• TASK GOAL: Within the entries below, count the lines that hold the string "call" and give only that number.

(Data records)
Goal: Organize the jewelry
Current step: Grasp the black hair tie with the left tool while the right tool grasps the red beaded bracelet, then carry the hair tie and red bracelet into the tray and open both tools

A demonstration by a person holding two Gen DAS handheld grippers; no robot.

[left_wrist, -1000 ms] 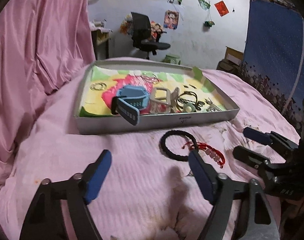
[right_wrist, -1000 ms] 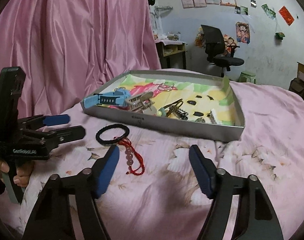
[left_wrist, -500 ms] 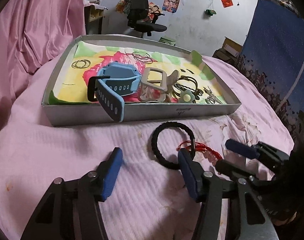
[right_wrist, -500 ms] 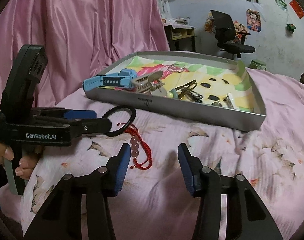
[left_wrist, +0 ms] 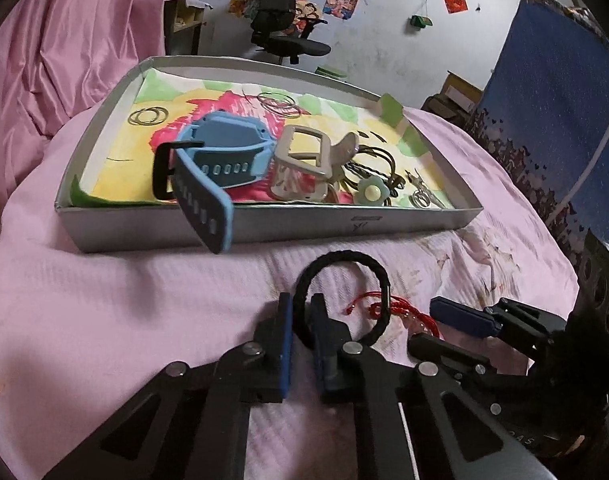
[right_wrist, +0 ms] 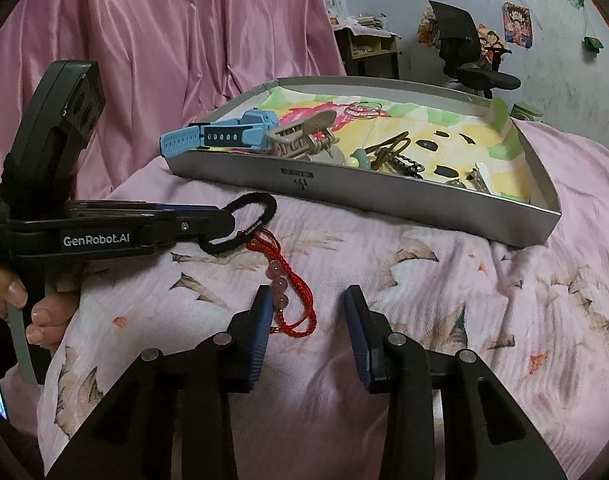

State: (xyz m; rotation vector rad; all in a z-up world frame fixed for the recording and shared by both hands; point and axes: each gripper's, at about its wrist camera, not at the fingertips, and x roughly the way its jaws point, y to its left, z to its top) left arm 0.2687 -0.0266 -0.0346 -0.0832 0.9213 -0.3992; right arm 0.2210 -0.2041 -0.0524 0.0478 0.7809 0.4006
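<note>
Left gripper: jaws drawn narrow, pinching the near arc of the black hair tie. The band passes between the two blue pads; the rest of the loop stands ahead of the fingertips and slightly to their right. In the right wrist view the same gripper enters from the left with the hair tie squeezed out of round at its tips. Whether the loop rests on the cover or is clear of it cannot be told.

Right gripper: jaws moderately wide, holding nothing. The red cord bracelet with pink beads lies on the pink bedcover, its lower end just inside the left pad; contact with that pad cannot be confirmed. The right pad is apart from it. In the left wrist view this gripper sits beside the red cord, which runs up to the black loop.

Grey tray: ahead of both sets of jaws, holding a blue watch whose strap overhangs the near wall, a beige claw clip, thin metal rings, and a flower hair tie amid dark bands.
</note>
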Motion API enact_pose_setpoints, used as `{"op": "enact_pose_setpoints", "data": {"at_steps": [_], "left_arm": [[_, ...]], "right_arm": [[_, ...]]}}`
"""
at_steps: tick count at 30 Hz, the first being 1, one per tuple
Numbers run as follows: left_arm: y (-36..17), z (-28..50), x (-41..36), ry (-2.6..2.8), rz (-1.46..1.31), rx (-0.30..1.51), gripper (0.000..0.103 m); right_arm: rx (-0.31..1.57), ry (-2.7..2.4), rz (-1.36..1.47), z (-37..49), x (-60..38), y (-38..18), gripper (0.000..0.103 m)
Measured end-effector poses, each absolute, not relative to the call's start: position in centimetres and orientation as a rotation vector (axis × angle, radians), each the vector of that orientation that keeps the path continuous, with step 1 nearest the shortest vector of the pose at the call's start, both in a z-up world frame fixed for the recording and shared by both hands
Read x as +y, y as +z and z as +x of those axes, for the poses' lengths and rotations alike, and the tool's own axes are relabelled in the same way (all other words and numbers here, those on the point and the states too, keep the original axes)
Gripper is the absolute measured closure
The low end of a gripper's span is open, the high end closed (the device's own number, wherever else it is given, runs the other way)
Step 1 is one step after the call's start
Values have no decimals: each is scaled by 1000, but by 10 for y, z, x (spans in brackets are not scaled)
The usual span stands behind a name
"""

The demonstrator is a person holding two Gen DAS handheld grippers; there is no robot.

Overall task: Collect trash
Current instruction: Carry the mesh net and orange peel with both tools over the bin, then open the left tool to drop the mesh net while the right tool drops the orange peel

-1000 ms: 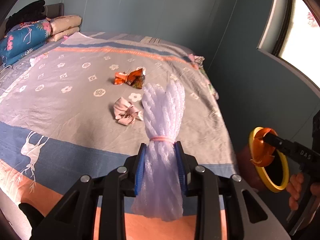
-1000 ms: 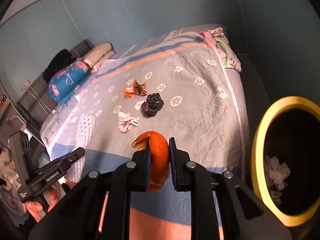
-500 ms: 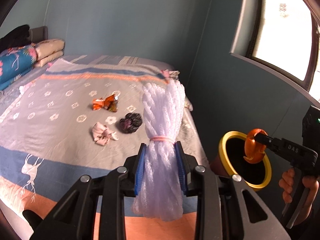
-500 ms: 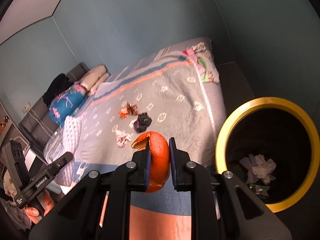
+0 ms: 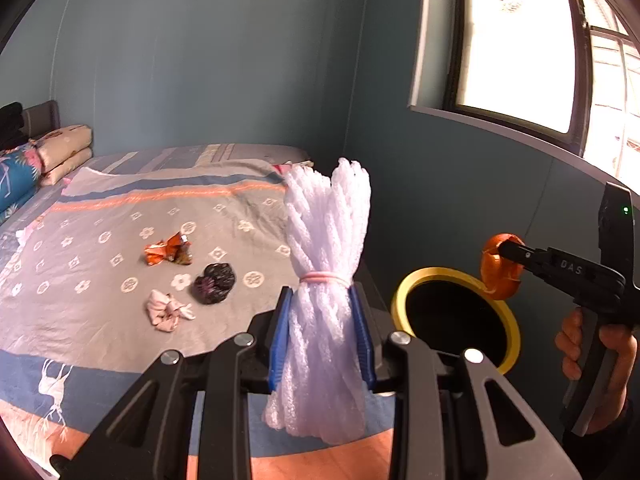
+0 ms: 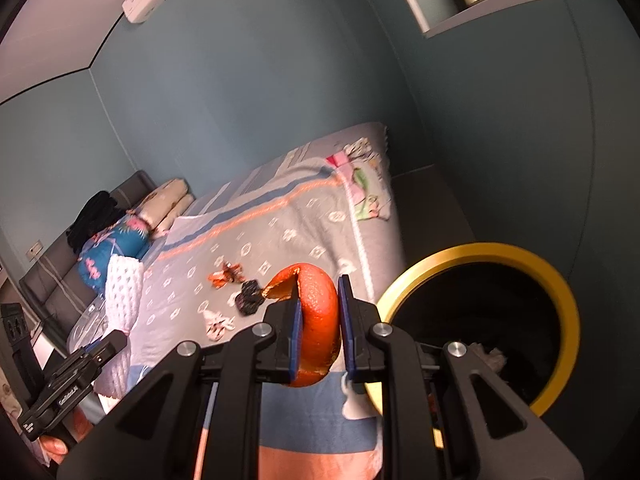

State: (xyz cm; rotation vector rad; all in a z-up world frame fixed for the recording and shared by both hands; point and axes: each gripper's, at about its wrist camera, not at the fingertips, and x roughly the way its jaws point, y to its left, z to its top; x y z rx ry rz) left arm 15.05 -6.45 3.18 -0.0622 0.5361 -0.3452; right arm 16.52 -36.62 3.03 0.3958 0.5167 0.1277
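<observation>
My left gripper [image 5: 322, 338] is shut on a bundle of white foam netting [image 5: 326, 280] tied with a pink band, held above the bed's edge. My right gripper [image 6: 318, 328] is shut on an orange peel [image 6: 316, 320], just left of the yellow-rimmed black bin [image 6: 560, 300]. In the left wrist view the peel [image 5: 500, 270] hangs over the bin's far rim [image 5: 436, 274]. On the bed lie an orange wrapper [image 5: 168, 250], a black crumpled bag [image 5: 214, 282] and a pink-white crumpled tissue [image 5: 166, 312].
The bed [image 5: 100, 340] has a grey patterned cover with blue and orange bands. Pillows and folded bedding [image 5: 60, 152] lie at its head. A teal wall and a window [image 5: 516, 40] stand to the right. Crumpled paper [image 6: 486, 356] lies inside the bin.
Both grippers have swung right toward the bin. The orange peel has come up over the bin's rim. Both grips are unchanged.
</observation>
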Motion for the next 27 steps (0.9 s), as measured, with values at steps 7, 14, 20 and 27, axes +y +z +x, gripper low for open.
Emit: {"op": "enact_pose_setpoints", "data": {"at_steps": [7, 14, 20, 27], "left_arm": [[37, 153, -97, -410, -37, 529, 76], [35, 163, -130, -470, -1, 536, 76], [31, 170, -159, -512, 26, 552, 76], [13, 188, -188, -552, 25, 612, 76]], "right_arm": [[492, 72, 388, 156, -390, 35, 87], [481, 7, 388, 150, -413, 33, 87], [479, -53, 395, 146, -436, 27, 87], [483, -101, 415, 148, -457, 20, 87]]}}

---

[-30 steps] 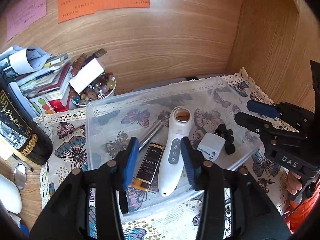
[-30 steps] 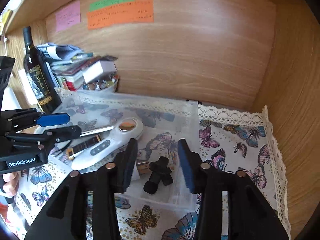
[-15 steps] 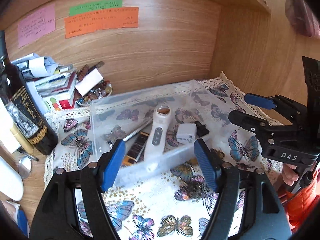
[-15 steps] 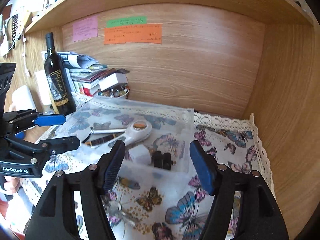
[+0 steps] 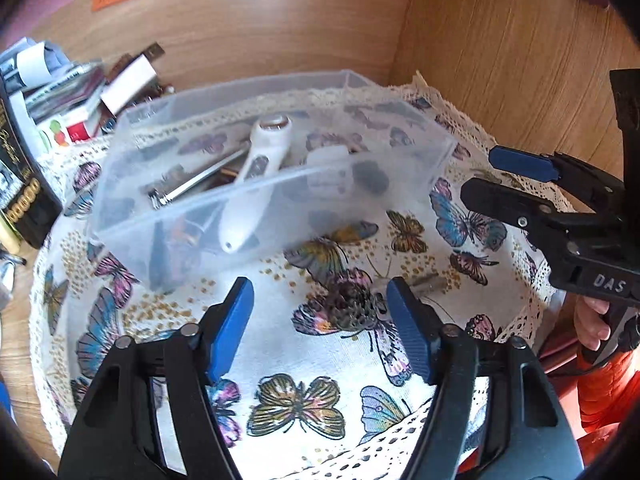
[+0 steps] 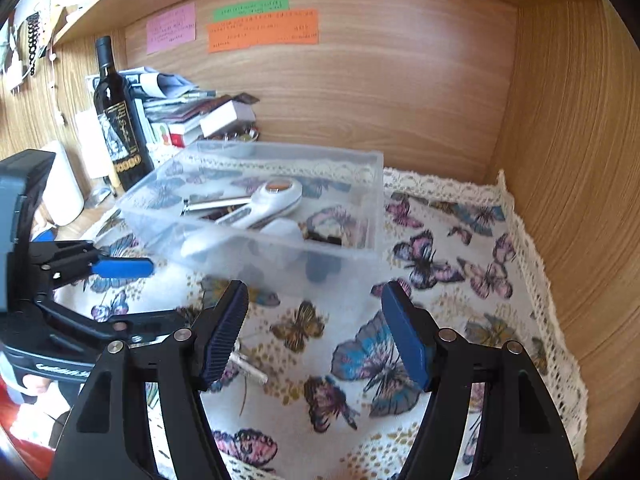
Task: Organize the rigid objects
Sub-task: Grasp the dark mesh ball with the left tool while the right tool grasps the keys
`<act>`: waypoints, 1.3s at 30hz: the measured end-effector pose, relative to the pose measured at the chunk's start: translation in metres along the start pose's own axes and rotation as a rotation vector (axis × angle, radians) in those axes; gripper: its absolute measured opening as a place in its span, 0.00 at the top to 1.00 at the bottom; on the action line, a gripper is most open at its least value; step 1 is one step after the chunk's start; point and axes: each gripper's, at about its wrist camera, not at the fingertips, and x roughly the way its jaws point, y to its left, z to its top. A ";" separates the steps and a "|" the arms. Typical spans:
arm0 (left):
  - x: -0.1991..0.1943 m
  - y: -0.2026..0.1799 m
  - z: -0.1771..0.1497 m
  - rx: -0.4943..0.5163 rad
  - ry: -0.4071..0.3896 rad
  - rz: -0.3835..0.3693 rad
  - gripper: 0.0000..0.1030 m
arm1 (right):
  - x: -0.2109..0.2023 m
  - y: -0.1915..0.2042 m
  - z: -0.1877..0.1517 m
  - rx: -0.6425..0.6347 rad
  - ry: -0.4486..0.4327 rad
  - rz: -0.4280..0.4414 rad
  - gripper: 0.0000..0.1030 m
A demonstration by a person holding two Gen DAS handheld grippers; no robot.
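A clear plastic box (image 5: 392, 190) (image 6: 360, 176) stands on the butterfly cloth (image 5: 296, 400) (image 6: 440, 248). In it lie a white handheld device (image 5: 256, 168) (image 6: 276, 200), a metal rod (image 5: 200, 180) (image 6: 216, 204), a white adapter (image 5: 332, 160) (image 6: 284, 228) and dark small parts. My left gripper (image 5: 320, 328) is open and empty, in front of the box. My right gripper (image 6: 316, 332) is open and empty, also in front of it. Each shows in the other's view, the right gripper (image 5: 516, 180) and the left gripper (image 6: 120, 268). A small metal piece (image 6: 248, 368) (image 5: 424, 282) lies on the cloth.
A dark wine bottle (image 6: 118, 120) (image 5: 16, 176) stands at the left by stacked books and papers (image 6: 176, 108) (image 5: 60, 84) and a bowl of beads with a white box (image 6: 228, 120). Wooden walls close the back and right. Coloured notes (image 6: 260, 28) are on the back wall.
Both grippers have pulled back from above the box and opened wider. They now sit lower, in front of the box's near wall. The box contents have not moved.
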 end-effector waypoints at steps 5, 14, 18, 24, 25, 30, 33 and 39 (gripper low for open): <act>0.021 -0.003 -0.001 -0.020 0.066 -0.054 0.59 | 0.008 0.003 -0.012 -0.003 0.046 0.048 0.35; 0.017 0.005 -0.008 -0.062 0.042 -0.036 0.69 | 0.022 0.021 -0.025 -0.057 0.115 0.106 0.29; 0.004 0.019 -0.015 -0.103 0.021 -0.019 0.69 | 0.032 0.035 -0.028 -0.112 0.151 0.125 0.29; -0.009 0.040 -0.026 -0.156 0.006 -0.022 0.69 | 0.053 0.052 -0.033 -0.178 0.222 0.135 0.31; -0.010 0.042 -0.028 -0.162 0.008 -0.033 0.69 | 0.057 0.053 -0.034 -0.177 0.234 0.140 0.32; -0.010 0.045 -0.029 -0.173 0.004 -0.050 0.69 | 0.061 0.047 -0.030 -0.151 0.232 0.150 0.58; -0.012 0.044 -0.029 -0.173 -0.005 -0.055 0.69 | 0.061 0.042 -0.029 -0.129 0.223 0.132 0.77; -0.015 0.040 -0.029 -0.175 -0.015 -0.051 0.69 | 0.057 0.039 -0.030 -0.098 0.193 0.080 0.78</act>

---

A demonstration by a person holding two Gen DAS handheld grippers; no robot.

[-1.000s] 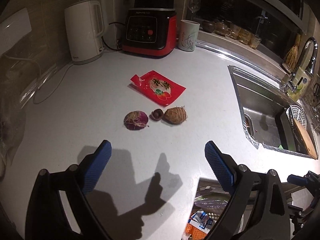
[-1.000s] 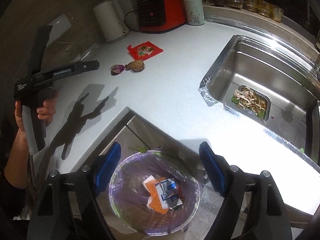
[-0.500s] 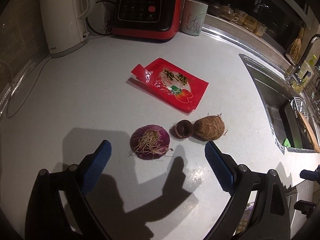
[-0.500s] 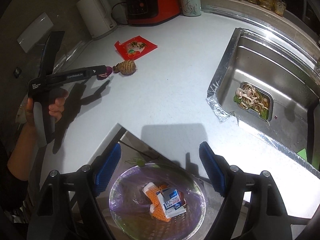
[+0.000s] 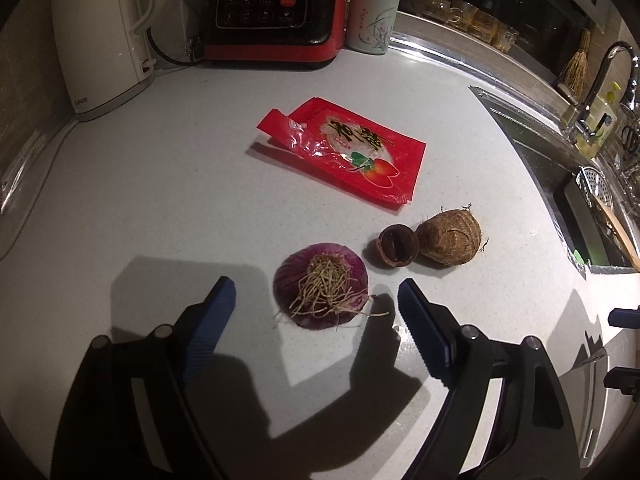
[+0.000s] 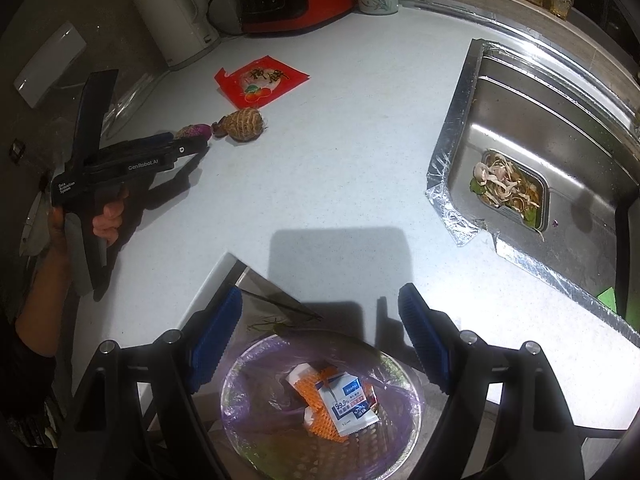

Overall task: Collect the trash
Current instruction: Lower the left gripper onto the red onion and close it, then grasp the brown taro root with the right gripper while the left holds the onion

• ANSWER SPACE: 2